U.S. grain futures tumbled Tuesday as traders booked profits after prices surged last week.
Corn for July delivery, the most actively traded contract, sank 20 3/4 cents, or 2.8%, to a one-week low of $7.33 1/4 a bushel. Wheat and soybean futures also weakened at the Chicago Board of Trade.
Prices sank as traders took profits on spread trades in which they had bought the nearby July corn contract and sold December corn, which represents the crop that will be harvested in the fall. The nearby contract soared 12% last week, while December corn gained 6%.

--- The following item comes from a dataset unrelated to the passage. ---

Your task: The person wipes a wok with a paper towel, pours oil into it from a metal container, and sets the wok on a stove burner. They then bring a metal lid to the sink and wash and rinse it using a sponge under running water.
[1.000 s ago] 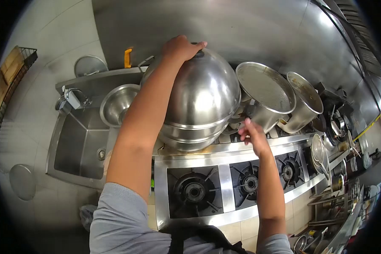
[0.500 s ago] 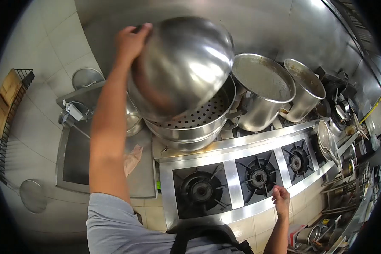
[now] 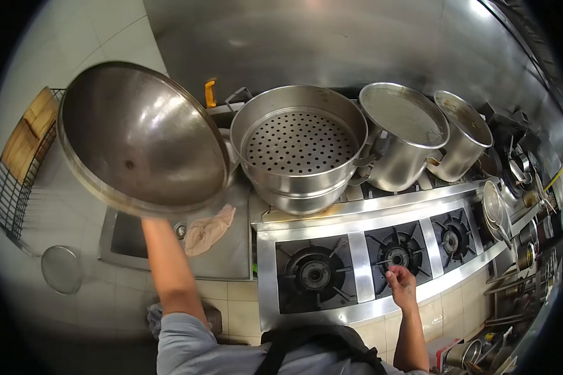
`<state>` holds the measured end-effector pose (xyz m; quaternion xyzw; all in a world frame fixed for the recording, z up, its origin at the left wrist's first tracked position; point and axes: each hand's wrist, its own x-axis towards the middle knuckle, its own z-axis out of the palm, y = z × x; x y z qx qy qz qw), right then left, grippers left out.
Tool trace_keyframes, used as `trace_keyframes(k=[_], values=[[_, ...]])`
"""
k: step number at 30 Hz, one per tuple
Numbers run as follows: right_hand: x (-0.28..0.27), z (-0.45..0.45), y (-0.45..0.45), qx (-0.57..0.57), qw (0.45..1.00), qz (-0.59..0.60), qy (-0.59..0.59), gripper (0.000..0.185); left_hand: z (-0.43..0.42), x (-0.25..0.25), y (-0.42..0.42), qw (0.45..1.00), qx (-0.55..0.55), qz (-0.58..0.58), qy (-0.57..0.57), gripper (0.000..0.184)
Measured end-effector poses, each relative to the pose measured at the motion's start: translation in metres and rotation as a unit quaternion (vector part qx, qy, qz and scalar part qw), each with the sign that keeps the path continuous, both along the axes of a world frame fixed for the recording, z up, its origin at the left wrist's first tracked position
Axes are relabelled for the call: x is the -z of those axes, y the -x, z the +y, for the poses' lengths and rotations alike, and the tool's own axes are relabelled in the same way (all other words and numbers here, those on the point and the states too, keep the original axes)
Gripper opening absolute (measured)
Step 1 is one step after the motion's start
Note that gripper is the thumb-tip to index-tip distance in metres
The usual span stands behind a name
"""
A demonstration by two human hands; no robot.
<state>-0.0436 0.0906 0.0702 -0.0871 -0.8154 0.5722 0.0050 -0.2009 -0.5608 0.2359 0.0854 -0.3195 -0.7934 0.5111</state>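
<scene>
A big domed steel lid [image 3: 137, 137] is held up at the left with its hollow inside facing me. Behind it my left hand is hidden; only the forearm shows below the rim. The steamer pot [image 3: 306, 181] stands uncovered on the back of the stove, and its perforated plate [image 3: 300, 142] shows inside. My right hand [image 3: 402, 286] hovers over the front burners with its fingers curled together; whether anything small is between them I cannot make out.
Two tall pots [image 3: 406, 115] [image 3: 463, 119] stand right of the steamer. Three burners [image 3: 316, 275] lie in front. A pink cloth [image 3: 210, 231] rests beside the sink [image 3: 128, 234]. Strainers [image 3: 494, 209] and utensils crowd the right; a wire rack [image 3: 28, 137] hangs left.
The lid has come off the steamer, swung to the left and tipped over, baring the perforated plate. My right hand has drawn back from the pots toward the front burners.
</scene>
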Motion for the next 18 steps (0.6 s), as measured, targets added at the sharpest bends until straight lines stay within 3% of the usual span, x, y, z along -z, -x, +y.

Prices had climbed on concerns spring planting delays due to rain would push back the harvest, meaning grain users would not be able to secure corn from the next crop until later than usual. Users remain nervous about tight inventories, which are projected to reach a 15-year low this year.

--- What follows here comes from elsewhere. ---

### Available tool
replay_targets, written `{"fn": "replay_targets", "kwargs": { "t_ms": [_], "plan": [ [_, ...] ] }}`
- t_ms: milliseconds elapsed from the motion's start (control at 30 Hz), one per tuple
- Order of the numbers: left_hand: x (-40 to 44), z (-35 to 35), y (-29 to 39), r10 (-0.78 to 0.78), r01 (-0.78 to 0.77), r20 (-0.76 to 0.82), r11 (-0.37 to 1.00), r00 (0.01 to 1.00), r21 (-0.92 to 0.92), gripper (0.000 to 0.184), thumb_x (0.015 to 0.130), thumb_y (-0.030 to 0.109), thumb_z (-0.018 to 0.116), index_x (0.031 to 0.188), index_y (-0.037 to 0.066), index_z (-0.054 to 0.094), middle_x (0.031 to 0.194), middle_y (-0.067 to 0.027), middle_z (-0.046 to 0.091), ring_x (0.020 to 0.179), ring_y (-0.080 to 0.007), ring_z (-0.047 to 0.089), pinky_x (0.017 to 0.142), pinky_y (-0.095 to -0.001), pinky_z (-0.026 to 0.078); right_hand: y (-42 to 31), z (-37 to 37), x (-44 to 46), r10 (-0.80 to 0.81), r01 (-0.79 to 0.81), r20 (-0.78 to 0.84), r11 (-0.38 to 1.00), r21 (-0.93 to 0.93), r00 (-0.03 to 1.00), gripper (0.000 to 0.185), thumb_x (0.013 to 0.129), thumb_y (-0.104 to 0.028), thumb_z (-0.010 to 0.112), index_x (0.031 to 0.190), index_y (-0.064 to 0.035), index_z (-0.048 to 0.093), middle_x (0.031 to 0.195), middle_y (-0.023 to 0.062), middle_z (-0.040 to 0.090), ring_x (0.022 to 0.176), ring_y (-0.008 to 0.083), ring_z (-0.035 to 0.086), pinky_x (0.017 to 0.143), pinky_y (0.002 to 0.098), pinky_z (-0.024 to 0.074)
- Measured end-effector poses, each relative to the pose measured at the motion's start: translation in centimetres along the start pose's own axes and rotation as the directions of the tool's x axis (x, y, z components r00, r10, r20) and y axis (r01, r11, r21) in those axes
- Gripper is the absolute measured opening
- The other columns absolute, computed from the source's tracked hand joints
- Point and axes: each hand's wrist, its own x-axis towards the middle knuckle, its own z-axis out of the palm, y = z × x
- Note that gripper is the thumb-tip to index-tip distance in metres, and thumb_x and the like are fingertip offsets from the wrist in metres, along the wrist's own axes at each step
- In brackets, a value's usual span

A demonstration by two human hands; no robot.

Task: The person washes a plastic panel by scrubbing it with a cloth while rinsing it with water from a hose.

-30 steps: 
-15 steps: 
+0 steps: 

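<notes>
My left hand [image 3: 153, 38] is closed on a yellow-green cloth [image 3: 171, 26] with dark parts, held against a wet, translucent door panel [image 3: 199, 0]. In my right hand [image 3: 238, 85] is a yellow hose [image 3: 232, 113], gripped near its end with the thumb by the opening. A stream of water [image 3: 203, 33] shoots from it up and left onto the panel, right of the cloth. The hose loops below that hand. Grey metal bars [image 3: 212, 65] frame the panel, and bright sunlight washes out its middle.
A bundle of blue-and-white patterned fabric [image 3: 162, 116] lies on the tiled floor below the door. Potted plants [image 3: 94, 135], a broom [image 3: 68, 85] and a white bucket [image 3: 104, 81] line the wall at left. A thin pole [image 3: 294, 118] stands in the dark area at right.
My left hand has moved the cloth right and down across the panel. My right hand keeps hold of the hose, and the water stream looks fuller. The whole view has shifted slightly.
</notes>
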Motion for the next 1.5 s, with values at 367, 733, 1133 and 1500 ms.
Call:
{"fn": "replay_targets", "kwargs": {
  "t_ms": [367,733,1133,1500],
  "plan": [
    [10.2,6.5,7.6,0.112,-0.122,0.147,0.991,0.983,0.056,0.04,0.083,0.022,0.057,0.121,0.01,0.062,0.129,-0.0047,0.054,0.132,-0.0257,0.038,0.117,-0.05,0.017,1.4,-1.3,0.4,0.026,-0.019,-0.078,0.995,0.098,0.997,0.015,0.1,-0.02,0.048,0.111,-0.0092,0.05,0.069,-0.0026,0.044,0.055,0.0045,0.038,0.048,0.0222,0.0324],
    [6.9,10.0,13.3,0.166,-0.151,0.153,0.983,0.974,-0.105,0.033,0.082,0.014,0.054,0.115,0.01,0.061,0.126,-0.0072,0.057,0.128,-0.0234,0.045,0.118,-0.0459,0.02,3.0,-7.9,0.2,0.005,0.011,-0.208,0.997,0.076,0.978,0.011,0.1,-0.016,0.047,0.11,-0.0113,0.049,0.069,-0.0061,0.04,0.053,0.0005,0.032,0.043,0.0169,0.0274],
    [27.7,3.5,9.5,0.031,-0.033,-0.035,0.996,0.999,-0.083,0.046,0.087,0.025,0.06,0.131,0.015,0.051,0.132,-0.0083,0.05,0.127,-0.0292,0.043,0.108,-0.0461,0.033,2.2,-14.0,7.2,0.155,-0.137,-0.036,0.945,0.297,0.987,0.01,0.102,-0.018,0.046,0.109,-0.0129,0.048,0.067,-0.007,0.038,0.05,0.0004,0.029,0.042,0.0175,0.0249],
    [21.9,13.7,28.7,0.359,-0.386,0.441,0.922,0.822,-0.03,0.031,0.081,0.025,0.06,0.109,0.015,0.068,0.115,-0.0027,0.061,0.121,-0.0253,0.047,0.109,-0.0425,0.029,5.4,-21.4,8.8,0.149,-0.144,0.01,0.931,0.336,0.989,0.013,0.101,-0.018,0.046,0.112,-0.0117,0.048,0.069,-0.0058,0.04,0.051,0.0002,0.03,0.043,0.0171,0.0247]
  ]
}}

"Other than the spread, I don't see any reason for the July contract to be down," said Rich Nelson, director of research at Allendale, a brokerage in Illinois.
Grain traders will keep a close eye on weather forecasts as farmers need to harvest a large crop to replenish inventories. Corn futures are 6% below a record high reached last month on concerns about strong demand draining supplies.
Goldman Sachs, in a note to clients, warned prices could climb again if the crop is threatened. Yet, the bank reduced its three-month price outlook for corn to $8 a bushel from its April estimate of $8.60.
Goldman Sachs also cut its outlook for soybean prices, noting it was adopting a "tactical wait-and-see approach to developing weather conditions." Soybean prices could suffer if poor weather continues to delay corn planting, causing farmers to shift acres to soybeans from corn.
Yet, forecasts for warmer, drier weather next week fueled expectations that farmers may shift fewer acres to soybeans than previously expected. Analysts said improved weather conditions should allow farmers to make progress planting the corn crop.
"With that hot and dry weather next week, it should indicate that a lot of corn that might not have been planted will be planted," said John Kleist, analyst for ebottrading.com.
Soft red winter wheat for July delivery sank 23 1/4 cents, or 2.9%, to $7.79 3/4 a bushel. Soybeans for July delivery slipped 1 1/2 cents, or 0.1%, to $13.73 1/4 a bushel.
July soyoil settled up 0.5% at 57.48 cents per pound, while July soymeal rose 0.1% to $359.20 per short ton. July oats were down 0.3% at $3.60 a bushel, and July ethanol slid 1.3% to $2.611 a gallon. July rice rose 0.3% to $15.13 per hundredweight.
At the Kansas City Board of Trade, hard red winter wheat for July delivery slumped 2% to $9.12 a bushel. Hard red spring wheat for July delivery stumbled 1.2% to $9.88 3/4 a bushel at the MGEX in Minneapolis.